[<prev] [next>] [<thread-prev] [thread-next>] [day] [month] [year] [list]
Message-ID: <35c08589266c69e25f50e1f1572a0364d32abd08.camel@gmail.com>
Date: Fri, 06 Jan 2023 09:21:29 -0800
From: Alexander H Duyck <alexander.duyck@...il.com>
To: William Tu <u9012063@...il.com>, netdev@...r.kernel.org
Cc: tuc@...are.com, gyang@...are.com, doshir@...are.com,
gerhard@...leder-embedded.com, alexandr.lobakin@...el.com,
bang@...are.com
Subject: Re: [RFC PATCH net-next v10] vmxnet3: Add XDP support.
On Thu, 2023-01-05 at 14:31 -0800, William Tu wrote:
> The patch adds native-mode XDP support: XDP DROP, PASS, TX, and REDIRECT.
>
> Background:
> The vmxnet3 rx consists of three rings: ring0, ring1, and dataring.

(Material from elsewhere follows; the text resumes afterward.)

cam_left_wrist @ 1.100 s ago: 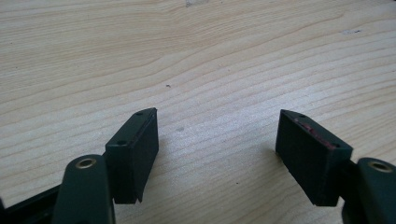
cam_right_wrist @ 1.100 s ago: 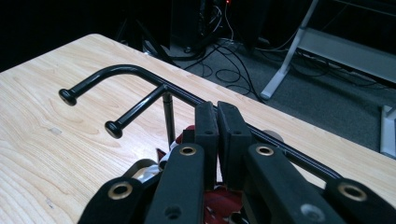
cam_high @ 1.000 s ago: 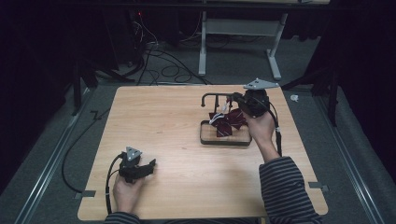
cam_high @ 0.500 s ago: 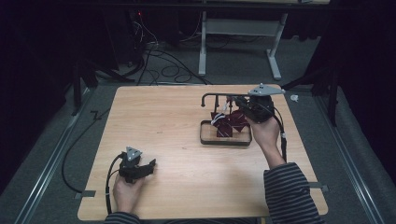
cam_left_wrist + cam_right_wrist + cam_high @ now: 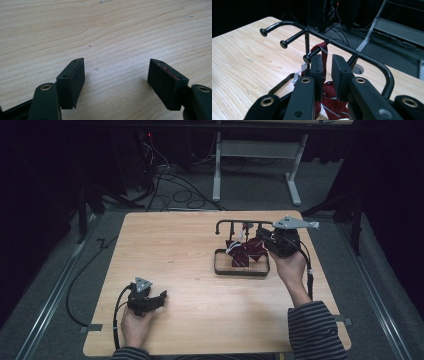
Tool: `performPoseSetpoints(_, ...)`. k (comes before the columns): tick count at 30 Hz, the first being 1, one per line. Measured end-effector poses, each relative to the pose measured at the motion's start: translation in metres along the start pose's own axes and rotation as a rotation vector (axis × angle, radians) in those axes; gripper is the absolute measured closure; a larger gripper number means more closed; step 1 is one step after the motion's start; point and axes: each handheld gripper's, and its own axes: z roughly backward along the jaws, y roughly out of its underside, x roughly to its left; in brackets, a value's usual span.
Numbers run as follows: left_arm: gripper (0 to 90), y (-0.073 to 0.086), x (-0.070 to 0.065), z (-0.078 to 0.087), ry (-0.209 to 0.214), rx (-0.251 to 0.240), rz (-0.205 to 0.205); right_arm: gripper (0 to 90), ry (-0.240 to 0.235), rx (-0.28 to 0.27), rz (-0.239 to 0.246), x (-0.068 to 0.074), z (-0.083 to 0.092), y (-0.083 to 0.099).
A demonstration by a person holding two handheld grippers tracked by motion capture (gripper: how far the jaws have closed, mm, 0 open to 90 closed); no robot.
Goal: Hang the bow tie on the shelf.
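Three views, itemised in turn.

High view. Wooden table point(image 5: 200, 270); at its far right stands a black rack point(image 5: 243, 224) with pegs on a tray base point(image 5: 241, 270). A dark red striped tie point(image 5: 246, 252) hangs from the rack and pools into the tray. My right gripper point(image 5: 265, 237) sits just right of the tie, at rack height. My left gripper point(image 5: 156, 299) rests at the near left of the table, well apart from the rack, idle.

Left gripper view. Jaws spread wide over bare wood, nothing between the pads point(image 5: 72, 80): released.

Right gripper view. Rack bar and three knobbed pegs point(image 5: 284, 43) run across the far side. The tie point(image 5: 322, 50) is draped over the nearest peg point(image 5: 308, 58) and falls down behind the jaws. The jaws have just been opening; a narrow gap now stands between the pads point(image 5: 339, 72), with tie cloth showing through it lower down. I judge that the pads no longer press on the cloth, so I list this gripper as released, though the cloth is close.

Handling note, as judgement. The step looks like letting go after hanging the tie. To do it well I would open a little wider before backing off, withdraw straight away from the peg, and keep the jaws clear of the loop, so the cloth does not snag and slide off.
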Motion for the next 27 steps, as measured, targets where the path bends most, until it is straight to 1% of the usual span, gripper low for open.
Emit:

> For r0 and r1, buffers at r0 are allocated using alloc_skb APIs and dma
> mapped to the ring's descriptor. If LRO is enabled and packet size larger
> than 3K, VMXNET3_MAX_SKB_BUF_SIZE, then r1 is used to mapped the rest of
> the buffer larger than VMXNET3_MAX_SKB_BUF_SIZE. Each buffer in r1 is
> allocated using alloc_page. So for LRO packets, the payload will be in one
> buffer from r0 and multiple from r1, for non-LRO packets, only one
> descriptor in r0 is used for packet size less than 3k.
>
> When receiving a packet, the first descriptor will have the sop (start of
> packet) bit set, and the last descriptor will have the eop (end of packet)

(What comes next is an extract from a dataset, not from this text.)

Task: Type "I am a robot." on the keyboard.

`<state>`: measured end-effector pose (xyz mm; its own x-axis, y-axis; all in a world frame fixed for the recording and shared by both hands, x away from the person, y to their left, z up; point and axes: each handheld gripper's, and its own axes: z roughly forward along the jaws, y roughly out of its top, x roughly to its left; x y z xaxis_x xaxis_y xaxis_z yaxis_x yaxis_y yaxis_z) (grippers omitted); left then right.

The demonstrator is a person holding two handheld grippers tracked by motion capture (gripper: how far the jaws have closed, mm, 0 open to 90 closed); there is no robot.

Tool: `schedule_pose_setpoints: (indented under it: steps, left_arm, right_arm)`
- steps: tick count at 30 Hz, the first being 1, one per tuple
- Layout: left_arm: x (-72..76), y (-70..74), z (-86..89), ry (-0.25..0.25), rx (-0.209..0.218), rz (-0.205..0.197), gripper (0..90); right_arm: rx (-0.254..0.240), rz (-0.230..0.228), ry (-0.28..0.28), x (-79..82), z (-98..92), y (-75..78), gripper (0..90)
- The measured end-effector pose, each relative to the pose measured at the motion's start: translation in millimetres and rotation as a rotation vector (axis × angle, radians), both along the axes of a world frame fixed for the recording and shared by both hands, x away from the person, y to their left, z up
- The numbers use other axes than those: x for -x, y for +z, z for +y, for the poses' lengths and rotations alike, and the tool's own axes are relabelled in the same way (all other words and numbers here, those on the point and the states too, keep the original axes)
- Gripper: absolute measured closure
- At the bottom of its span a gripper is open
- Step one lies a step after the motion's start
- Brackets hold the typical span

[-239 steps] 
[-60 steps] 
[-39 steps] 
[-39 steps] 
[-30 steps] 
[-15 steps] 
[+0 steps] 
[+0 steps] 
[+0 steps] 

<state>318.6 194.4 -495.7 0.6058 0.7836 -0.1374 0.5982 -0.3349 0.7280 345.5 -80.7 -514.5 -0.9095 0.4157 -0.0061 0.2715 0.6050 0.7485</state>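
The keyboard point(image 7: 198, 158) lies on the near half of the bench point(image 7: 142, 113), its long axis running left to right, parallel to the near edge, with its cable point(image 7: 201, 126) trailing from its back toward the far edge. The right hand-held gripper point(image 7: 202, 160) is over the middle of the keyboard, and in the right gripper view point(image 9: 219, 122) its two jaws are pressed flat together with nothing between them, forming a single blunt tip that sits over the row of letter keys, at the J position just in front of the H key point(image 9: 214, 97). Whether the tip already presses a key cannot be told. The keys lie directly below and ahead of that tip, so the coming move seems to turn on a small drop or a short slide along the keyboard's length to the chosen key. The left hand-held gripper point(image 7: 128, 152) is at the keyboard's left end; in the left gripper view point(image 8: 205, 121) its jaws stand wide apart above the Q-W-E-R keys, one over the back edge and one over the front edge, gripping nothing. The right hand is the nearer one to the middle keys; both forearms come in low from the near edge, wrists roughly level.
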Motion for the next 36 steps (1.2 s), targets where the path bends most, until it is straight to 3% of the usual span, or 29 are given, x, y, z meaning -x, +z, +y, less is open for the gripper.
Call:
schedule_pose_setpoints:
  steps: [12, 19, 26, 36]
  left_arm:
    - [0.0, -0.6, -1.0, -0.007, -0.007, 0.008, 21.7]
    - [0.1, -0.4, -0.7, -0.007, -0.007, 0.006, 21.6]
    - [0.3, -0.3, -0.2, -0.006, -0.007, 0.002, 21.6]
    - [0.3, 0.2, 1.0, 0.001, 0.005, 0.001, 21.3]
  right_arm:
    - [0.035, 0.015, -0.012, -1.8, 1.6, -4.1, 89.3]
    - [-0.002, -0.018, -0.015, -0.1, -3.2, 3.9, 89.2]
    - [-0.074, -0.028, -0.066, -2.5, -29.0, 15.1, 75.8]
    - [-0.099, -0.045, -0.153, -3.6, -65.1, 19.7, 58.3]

> bit set. Non-LRO packets will have only one descriptor with both sop and
> eop set.
>
> Other than r0 and r1, vmxnet3 dataring is specifically designed for
> handling packets with small size, usually 128 bytes, defined in
> VMXNET3_DEF_RXDATA_DESC_SIZE, by simply copying the packet from the backend
> driver in ESXi to the ring's memory region at front-end vmxnet3 driver, in
> order to avoid memory mapping/unmapping overhead. In summary, packet size:
> A. < 128B: use dataring
> B. 128B - 3K: use ring0 (VMXNET3_RX_BUF_SKB)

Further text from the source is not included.